Als sich Ismael, noch benommen von dem Aufprall, wieder aufrappelte, hörte er die raue, bösartige Stimme. Der Schatten stand mitten im Raum und hatte Irene gepackt, bereit, sie zu vernichten. Der Junge schrie auf und warf sich gegen die Masse. Sein Körper ging einfach so hindurch, und der Schatten zersprang in Tausende winziger Tröpfchen, die wie ein Schauer aus flüssiger Kohle zu Boden prasselten. Ismael zog Irene hoch und brachte sie außer Reichweite des Schattens. Dessen Bestandteile verschmolzen auf dem Fußboden zu einem Wirbel, der die Möbelstücke ringsum erschütterte und als tödliche Geschosse gegen Wände und Fenster schleuderte.
Ismael und Irene warfen sich auf den Boden. Der Schreibtisch flog durch eine der Fensterscheiben und pulverisierte sie dabei förmlich. Ismael wälzte sich auf Irene, um sie vor den Scherben zu schützen. Als er wieder hochsah, nahm der dunkle Strudel festere Formen an. Zwei riesige schwarze Flügel breiteten sich aus, und der Schatten erschien wieder, größer und stärker denn je. Er hob eine seiner Klauen und zeigte die offene Handfläche. Zwei Augen und Lippen waren darauf zu sehen.
Ismael zog erneut sein Messer und hielt es der Erscheinung entgegen, während er sich vor Irene stellte. Der Schatten richtete sich auf und kam auf sie zu. Seine Faust umklammerte die Messerklinge. Ismael spürte, wie ein eisiger Strom seine Finger und seine Hand durchfuhr und seinen Arm lähmte.

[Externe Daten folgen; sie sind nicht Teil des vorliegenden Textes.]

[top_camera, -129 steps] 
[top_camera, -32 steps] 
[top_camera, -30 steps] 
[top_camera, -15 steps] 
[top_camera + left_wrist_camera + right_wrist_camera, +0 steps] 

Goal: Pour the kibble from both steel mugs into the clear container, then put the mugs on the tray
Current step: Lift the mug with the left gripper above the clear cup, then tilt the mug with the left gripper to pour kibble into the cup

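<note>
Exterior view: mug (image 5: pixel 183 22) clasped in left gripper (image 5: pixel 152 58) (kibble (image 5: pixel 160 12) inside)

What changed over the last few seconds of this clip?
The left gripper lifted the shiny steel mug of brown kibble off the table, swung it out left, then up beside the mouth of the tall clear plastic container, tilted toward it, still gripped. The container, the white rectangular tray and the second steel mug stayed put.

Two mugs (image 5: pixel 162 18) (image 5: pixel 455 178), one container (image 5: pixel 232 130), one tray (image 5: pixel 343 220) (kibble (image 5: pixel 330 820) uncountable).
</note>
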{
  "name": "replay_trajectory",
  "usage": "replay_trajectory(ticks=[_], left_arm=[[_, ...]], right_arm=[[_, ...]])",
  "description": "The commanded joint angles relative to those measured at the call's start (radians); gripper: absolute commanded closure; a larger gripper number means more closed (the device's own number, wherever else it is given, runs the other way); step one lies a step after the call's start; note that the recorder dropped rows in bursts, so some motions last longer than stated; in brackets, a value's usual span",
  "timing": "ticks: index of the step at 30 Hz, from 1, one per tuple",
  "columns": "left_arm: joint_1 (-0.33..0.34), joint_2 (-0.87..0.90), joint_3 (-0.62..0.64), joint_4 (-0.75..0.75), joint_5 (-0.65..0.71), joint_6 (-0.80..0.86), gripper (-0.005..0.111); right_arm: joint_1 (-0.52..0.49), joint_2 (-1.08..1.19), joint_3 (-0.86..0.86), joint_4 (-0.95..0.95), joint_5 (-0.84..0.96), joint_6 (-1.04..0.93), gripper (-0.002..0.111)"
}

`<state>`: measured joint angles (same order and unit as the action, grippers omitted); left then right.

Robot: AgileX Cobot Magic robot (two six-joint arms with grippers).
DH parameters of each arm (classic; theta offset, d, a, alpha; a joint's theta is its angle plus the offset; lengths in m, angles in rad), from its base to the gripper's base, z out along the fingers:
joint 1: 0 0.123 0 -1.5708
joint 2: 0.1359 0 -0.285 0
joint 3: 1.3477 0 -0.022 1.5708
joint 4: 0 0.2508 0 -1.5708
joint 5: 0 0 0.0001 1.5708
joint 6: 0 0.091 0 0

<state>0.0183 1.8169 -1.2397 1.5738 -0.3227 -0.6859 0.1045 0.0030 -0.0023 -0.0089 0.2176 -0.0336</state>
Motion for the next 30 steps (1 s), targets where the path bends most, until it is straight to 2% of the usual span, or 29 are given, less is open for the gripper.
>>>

Die Waffe fiel zu Boden, und der Schatten hüllte den Jungen ein. Irene versuchte vergeblich, ihn festzuhalten. Der Schatten zerrte Ismael zum Feuer.

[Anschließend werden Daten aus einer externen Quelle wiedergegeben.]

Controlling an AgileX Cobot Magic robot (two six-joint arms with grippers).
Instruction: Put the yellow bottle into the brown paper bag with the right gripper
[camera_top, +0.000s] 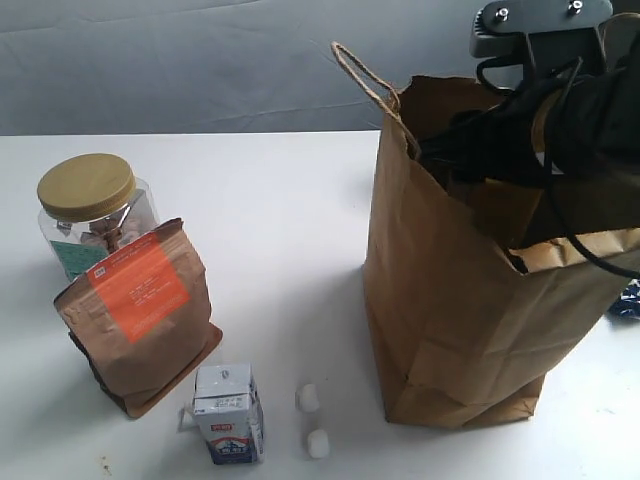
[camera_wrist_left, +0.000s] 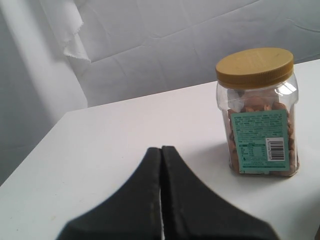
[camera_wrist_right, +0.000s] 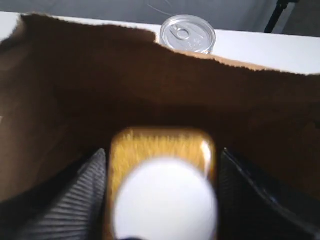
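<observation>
The brown paper bag stands upright on the right of the white table. My right arm reaches down into its open mouth, so the fingers are hidden in the exterior view. In the right wrist view the right gripper is inside the bag, its black ribbed fingers flanking the yellow bottle. The bottle's white cap is blurred, close to the camera. The left gripper is shut and empty, low over the table near the jar.
A gold-lidded jar and a small brown pouch with an orange label stand at the left. A small milk carton and two small white items lie at the front. A silver can stands behind the bag.
</observation>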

In diesem Moment öffnete sich die Tür, und die Gestalt von Lazarus Jann erschien auf der Schwelle.
Das gespenstische Licht, das aus dem Wald drang, brach sich in der Windschutzscheibe des Polizeiautos, das den Konvoi anführte. Hinter ihm rasten Doktor Girauds Wagen und ein bei der Klinik von La Rochelle angeforderter Rettungswagen über die Straße am Strand des Engländers.
Dorian, der neben Chefinspektor Henri Faure saß, bemerkte als Erster den goldenen Lichtschein, der durch die Bäume drang. Hinter dem Wald waren die Umrisse von Cravenmoore zu erkennen, ein riesiges, geisterhaftes Karussell im Nebel.
Der Inspektor runzelte die Stirn und betrachtete diese Erscheinung, die er in den zweiundfünfzig Jahren, die er in diesem Dorf lebte, noch nie gesehen hatte.
»Schneller!«, flehte Dorian.
Der Inspektor sah den Jungen an, und während er beschleunigte, begann er sich zu fragen, ob an der Geschichte von diesem angeblichen Unfall irgendetwas dran war.